* **What this task involves**: Lines holding the word "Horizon" are the ones to copy from the data below.

--- START ---

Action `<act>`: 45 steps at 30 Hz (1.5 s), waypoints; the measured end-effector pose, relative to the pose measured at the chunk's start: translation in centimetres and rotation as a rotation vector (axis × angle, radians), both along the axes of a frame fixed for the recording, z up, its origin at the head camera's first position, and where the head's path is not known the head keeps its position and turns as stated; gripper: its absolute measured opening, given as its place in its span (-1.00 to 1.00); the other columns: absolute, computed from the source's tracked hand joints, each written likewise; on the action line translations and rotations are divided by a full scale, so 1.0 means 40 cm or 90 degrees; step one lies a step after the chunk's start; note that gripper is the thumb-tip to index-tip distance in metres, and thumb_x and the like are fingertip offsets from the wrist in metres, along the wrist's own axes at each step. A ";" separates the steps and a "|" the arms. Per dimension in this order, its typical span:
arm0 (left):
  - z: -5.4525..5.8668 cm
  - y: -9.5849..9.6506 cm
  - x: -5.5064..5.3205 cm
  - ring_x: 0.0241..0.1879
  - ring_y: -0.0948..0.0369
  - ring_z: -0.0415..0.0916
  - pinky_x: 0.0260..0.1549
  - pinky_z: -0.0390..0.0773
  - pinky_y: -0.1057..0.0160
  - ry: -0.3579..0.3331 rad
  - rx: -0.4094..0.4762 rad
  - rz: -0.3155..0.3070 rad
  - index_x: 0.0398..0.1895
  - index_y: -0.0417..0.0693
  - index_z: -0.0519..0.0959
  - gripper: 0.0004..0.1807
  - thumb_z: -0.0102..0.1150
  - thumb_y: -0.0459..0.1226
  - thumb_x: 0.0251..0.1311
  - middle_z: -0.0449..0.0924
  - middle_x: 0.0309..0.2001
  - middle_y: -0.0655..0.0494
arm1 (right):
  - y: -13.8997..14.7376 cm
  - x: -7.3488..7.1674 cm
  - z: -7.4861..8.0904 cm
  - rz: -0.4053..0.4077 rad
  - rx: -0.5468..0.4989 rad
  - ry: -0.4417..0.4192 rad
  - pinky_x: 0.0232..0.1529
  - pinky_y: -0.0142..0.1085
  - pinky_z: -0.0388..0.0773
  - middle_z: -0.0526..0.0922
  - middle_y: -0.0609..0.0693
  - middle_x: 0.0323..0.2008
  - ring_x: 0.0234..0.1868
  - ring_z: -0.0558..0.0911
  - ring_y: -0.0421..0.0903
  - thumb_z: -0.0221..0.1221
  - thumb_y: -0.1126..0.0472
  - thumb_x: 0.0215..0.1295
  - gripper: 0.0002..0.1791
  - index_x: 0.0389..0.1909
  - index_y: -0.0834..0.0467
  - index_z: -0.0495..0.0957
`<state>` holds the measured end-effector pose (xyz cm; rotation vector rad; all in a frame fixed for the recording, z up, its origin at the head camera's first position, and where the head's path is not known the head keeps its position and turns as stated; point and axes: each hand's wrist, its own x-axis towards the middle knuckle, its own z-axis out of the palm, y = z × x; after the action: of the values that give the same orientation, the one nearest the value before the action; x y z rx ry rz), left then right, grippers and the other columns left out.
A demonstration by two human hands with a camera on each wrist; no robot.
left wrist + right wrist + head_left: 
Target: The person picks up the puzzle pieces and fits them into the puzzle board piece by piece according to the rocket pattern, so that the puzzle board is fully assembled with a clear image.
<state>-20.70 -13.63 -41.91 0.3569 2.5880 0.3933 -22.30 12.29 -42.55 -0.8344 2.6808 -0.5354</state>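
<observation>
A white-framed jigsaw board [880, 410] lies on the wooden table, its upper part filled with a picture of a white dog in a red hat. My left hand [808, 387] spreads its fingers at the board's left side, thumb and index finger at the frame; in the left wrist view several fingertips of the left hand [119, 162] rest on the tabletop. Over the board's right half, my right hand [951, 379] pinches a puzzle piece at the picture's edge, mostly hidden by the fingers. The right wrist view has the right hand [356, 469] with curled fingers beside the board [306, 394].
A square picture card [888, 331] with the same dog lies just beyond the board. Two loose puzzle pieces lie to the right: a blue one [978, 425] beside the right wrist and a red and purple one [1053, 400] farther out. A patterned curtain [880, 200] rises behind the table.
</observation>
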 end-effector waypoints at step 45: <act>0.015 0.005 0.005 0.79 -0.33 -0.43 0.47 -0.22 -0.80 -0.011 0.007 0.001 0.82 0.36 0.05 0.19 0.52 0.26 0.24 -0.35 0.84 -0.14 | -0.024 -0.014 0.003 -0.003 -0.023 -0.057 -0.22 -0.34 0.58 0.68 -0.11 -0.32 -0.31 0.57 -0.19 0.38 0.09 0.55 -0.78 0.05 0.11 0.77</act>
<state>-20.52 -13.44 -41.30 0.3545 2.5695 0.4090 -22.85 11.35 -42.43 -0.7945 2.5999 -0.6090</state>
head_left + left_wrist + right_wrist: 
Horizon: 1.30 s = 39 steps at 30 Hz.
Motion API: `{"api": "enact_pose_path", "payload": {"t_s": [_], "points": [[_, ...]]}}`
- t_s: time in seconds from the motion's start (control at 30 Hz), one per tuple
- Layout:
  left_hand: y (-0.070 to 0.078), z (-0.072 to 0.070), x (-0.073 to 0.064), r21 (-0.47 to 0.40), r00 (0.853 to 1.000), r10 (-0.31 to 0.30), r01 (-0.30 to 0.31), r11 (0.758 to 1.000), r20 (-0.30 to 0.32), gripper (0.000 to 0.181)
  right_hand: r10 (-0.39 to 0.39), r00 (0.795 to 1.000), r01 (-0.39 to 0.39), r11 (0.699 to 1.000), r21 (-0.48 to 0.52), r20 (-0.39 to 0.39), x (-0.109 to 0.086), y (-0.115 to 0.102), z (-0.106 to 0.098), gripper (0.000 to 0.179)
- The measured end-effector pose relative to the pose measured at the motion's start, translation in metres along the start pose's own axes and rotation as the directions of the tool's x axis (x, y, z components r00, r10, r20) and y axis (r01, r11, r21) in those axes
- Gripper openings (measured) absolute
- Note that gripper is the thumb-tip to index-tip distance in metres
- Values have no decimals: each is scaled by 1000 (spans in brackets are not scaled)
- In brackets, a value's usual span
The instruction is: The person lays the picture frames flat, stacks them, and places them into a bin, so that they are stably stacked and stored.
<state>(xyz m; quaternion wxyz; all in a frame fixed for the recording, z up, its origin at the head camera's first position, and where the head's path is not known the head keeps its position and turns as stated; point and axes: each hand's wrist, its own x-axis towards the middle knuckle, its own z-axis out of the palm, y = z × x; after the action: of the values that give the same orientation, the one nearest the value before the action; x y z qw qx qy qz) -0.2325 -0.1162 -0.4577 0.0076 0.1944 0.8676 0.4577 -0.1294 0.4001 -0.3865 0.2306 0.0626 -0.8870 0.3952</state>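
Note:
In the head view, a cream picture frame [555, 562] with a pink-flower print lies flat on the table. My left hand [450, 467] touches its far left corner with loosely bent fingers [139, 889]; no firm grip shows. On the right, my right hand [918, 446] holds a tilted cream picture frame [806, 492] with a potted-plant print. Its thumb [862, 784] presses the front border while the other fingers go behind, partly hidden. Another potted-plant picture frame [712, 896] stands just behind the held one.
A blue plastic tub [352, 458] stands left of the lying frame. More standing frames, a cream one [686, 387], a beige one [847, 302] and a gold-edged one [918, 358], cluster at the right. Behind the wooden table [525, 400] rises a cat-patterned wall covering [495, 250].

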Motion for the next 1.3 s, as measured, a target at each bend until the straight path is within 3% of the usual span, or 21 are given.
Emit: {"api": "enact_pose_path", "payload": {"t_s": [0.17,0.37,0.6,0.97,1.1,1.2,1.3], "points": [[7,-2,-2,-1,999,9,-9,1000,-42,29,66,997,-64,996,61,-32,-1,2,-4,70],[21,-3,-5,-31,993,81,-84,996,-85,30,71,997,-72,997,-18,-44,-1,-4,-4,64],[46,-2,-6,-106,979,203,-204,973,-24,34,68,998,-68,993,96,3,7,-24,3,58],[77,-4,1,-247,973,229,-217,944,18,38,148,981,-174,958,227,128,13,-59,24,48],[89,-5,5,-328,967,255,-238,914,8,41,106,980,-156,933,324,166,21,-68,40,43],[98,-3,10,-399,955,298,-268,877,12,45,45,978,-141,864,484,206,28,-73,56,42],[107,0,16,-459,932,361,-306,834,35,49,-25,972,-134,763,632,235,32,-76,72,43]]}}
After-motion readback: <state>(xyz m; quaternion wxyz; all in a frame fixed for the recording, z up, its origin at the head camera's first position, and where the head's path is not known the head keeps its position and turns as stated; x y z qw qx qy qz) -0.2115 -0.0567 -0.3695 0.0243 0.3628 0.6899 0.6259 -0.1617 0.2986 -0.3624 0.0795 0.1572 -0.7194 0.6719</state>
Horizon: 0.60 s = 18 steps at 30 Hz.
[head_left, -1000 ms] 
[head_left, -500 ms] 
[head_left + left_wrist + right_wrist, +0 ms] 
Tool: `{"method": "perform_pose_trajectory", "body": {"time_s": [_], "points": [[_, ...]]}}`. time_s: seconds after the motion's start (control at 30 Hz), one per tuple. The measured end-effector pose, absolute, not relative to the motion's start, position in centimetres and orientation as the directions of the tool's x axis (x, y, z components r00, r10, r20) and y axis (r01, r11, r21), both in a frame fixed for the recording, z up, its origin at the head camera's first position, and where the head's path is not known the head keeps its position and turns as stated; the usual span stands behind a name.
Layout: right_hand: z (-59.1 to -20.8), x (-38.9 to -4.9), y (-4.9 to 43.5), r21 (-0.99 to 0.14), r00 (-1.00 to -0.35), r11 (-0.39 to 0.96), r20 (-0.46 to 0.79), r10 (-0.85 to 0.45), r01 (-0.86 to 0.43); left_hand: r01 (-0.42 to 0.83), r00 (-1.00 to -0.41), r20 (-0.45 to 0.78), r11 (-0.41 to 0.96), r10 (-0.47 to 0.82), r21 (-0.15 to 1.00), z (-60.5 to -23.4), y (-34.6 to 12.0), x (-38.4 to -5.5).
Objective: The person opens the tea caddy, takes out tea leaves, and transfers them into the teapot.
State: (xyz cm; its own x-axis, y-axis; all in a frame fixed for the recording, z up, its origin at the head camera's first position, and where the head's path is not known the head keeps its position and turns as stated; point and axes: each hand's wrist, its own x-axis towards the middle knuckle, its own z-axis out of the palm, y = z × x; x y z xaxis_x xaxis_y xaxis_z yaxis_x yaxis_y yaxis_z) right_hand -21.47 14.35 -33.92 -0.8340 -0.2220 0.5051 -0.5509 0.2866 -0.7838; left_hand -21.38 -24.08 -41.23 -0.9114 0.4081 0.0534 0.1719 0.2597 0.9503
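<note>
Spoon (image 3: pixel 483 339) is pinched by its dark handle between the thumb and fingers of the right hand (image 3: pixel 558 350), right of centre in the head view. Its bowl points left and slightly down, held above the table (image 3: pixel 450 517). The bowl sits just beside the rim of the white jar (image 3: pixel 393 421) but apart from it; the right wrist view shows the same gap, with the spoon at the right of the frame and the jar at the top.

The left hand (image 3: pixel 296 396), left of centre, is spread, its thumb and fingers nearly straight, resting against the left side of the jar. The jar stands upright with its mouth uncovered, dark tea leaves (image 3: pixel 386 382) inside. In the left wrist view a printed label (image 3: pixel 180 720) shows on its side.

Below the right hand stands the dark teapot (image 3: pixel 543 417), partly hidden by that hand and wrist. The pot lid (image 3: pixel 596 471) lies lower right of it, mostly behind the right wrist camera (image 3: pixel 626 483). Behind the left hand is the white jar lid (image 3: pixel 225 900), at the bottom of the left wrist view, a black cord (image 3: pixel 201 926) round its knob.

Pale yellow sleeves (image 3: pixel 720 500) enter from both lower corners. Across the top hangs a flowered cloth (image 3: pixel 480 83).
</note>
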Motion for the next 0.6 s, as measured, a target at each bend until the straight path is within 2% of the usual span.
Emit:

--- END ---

* **Output for this exercise**:
Horizon: 1.30 s = 39 steps at 30 Hz.
Horizon: 0.60 s = 18 steps at 30 Hz.

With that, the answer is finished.